Anyone who is a parent knows of the joys and difficulties that come with raising a child.
Raising a child is one of the most pleasurable and challenging experiences in life. But as a parent you are always walking a fine line between wanting to be loved and having to be honest with your child.
While we want to fulfil all our children’s dreams, sometimes it’s not feasible. We are sometime prone to making promises that we cannot keep or they desire something that is beyond the attainable.
From personal experience, learning to say “no” unabashedly from the very beginning and being honest, Santa, the Easter Bunny, and the Tooth Fairy aside, has served well. It is easier to loosen the rules and acquiesce down the road than to impose restrictions at a later date.
As the Hollywood icon, actress Bette Davis once said: “If you’ve never been hated by your child, you’ve never been a parent.”
The balancing act of parenting a child
The philosopher and logician Bertrand Russell broke with the old philosophy of “spare the rod and spoil the child,” and that children were meant to be seen and not heard. The English intellectual advocated for giving children affection but balancing that with predictable routines and strict rules.
If the rules were broken, he didn’t believe in harsh punishment.
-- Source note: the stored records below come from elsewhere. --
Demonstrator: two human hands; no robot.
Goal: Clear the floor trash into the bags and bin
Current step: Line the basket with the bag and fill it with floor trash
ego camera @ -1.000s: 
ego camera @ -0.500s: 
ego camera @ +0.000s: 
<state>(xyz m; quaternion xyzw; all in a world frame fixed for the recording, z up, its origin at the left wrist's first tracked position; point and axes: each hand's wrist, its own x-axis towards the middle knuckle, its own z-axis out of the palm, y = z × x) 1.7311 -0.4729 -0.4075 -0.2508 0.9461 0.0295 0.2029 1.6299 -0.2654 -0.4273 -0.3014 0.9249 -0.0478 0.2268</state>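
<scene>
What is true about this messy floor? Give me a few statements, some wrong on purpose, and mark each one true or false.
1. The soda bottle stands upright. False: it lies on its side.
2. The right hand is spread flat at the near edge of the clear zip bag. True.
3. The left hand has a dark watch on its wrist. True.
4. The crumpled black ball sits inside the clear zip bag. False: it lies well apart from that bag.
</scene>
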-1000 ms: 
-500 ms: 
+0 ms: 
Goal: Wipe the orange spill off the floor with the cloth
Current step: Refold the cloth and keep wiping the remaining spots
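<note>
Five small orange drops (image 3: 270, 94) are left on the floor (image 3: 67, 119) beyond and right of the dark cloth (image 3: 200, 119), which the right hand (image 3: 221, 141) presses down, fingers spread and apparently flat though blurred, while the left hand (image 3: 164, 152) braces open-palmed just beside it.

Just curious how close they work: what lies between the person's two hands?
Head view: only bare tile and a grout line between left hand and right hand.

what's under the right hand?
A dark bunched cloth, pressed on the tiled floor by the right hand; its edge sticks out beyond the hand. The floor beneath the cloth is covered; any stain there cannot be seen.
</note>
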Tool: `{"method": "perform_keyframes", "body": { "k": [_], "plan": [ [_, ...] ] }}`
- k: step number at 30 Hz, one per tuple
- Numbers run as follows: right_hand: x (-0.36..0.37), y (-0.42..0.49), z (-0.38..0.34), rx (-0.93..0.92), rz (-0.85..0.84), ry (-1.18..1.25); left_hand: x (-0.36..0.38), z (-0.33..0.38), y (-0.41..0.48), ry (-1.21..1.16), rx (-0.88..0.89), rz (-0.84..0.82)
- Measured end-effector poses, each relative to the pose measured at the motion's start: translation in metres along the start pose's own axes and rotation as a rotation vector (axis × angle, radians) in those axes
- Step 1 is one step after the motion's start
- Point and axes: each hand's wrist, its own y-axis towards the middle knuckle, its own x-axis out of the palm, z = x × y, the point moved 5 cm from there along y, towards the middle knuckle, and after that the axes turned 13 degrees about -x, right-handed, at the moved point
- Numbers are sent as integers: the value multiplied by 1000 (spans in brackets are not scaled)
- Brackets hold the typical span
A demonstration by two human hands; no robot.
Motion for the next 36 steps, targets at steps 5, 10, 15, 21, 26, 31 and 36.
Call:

Instead, he believed that disciplining a child with such methods as “alone time,” leaving the child reflecting on why they are there with the door open and able to return once they figured it out, was far more effective in persuading a child to get onboard due to the sense of FOMO, fear of missing out.
“The great principle in a contest with a child is: do not yield, but do not punish,” he wrote in his 1926 book On Education, Especially in Early Childhood. “The normal parent sometimes yields for the sake of a quiet life, and sometimes punishes from exasperation; the right method, to be successful, requires a difficult combination of, patience and power of suggestion.”
Russell was also a strong advocate of being honest with children saying “there is no excuse for deceiving children.” For once a child realizes that their parents have lied, “they lose confidence in them and feel justified in lying to them.”
Likewise, it’s of the utmost importance to keep one’s promises to children or the child will not think that the parent’s word is trustworthy. The same goes when threatening discipline, paraphrasing: never make a threat of a punishment that you cannot follow through with, you will have to anyways lest you want them to walk all over you in the future.
“There is no greater reason for children to honour parents than for parents to honour children except, that while the children are young, the parents are stronger than children,” Russell said.